On the second day, participants were seated in a different room to negate the influence of environmental cues on memory recall (i.e., context-dependent memory effects). They repeated assessments of anxiety and stress, provided saliva samples, and reported their sleep quality and duration from the previous night. Researchers then showed them a series of pictures, including 360 from the first day and 180 new ones. Participants were asked to rate on a scale from 1 to 4 whether they recognized each picture from the previous day and their confidence level in their response.
Subsequently, they completed a sequence probing test, where they were shown two pictures from the previous day side by side and asked to determine if they were presented in the same block the day before.
The results confirmed that electric shocks effectively induced stress. The stress group reported higher subjective stress levels after the second trial block (during which they received electric shocks) compared to the control group. Functional near-infrared spectroscopy indicated increased activity in the inferior temporal gyrus of the stress group during the phase when they received shocks, indicating stress. Concurrently, activity in the dorsolateral prefrontal cortex decreased significantly.

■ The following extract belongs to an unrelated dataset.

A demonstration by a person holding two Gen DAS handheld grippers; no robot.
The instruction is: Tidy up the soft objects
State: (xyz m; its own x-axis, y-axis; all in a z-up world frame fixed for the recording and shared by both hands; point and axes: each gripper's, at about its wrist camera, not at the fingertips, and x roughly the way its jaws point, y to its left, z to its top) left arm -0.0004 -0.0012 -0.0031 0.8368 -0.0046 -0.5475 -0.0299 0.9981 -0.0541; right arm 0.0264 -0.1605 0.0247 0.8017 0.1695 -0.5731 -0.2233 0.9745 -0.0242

Upon examining the recall of pictures from the previous day, the researchers found that the stress group remembered pictures from the block during which they received shocks significantly better than from the initial block without shocks. This difference was not observed in the control group, suggesting that stress enhanced the memorization of individual pictures.

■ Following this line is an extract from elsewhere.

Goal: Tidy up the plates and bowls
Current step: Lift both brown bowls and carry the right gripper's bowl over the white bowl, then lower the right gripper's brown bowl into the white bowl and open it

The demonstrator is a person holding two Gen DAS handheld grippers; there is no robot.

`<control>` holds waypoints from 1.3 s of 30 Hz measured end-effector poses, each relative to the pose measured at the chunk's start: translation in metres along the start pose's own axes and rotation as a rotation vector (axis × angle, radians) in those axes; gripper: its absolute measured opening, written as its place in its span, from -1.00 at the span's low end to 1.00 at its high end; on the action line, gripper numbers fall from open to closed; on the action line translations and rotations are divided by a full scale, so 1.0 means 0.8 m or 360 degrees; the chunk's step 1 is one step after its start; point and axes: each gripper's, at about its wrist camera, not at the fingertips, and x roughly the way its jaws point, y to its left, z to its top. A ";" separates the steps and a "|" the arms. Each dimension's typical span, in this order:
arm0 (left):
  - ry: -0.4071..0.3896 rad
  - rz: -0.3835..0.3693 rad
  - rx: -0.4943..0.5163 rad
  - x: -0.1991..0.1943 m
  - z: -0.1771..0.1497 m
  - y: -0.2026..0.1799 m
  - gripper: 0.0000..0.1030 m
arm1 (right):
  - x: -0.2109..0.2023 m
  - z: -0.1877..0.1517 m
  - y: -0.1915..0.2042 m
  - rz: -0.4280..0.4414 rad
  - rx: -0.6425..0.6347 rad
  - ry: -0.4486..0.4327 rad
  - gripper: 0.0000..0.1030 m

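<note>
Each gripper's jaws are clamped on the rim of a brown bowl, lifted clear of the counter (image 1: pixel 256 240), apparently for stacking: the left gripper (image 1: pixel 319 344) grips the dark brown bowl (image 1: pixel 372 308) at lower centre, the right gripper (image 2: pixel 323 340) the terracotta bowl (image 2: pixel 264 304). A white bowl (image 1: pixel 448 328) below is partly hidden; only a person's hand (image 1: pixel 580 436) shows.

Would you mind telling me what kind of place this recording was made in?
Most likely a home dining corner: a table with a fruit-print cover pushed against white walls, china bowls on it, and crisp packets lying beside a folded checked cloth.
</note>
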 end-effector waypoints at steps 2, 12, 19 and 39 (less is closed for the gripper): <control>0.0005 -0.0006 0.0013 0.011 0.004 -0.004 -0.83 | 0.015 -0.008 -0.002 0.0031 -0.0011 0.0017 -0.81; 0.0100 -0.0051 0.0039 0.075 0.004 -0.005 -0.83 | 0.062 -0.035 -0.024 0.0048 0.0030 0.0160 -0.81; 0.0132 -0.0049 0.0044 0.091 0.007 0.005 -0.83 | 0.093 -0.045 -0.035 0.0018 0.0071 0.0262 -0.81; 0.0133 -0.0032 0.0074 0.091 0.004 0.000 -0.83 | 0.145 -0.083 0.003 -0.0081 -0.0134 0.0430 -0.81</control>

However, the stress group struggled more with recalling the sequence of pictures in the block where they received shocks compared to the stress-free blocks. Further analysis revealed that stress altered memory functioning only in the presence of stressors (electric shocks). The recall of picture blocks shown after the electric shock block was comparable to the recall from the first block.

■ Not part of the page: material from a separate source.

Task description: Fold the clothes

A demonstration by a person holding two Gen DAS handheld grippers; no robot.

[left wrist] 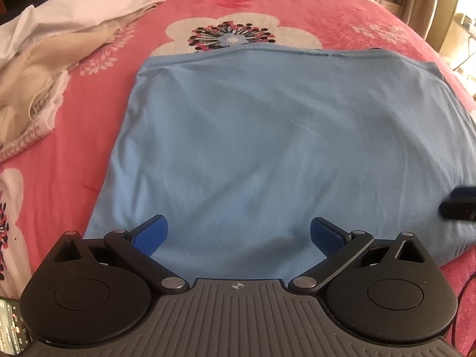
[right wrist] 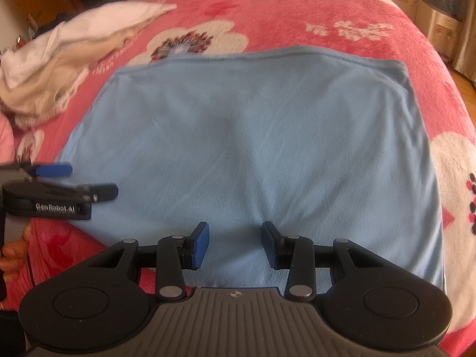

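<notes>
Blue shirt lies flat on the bed, folded to a rough rectangle, hem at the far side. Left gripper hangs over its near left edge, fingers spread wide, nothing between them. Right gripper over the near edge, fingers partly apart, only flat cloth below, no pinch visible. White clothes heaped far left on the bed, apart from the shirt. Phone at the near left corner
</notes>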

“The take-home message is as follows: while memory for individual elements of a stressful episode can be enhanced, this enhancement might come at the cost of reduced memory of how these elements relate to one another,” Schwabe told PsyPost. “Thus, stress appears to enhance certain aspects of memory but, simultaneously, impairs other facets of memory.”
The study sheds light on changes in memory functioning under stress. However, it should be noted that the stressor used in the study was very mild and of short duration. Results might not be the same on people exposed to more extreme stressors and for longer time periods.
“We used fNIRS, which can only measure lateral cortical activity but not activity in medial cortical or subcortical brain areas,” Schwabe noted. “Thus, in order to learn more about the involved brain mechanisms, future studies could use fMRI which allows the investigation of the entire brain.”
The paper, “Strong but Fragmented Memory of a Stressful Episode”, was authored by Anna-Maria Grob, Denise Ehlers, and Lars Schwabe.